Show every line of the data below that includes the word "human".

(Beginning of Data for the task)

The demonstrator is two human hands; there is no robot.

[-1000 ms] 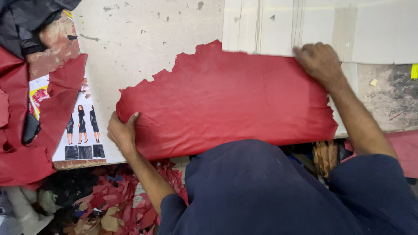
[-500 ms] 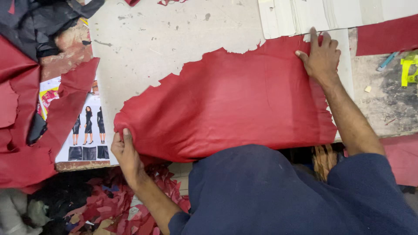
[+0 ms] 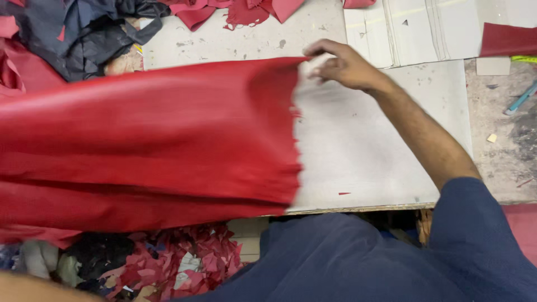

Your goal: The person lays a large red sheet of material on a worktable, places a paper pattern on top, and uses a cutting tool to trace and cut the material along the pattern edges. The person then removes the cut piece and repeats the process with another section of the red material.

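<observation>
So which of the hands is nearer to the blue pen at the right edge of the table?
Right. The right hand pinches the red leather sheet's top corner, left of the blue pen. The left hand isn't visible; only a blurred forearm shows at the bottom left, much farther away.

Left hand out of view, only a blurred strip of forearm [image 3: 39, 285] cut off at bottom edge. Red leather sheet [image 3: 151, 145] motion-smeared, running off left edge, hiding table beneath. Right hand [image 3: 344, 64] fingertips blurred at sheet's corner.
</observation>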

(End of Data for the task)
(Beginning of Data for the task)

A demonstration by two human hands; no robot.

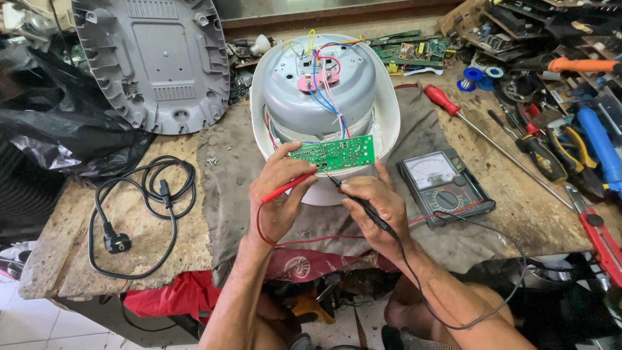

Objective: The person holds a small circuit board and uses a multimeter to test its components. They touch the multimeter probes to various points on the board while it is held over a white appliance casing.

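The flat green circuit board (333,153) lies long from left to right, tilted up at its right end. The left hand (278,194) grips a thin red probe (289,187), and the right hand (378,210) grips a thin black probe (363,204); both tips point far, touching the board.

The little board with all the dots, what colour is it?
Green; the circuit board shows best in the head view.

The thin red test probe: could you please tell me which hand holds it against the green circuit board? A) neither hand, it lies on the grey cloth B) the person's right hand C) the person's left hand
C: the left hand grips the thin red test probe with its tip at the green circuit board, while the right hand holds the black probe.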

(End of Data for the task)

**Response to the exercise:**
The demonstrator is two human hands; there is no robot.
A demonstration by two human hands; no robot.

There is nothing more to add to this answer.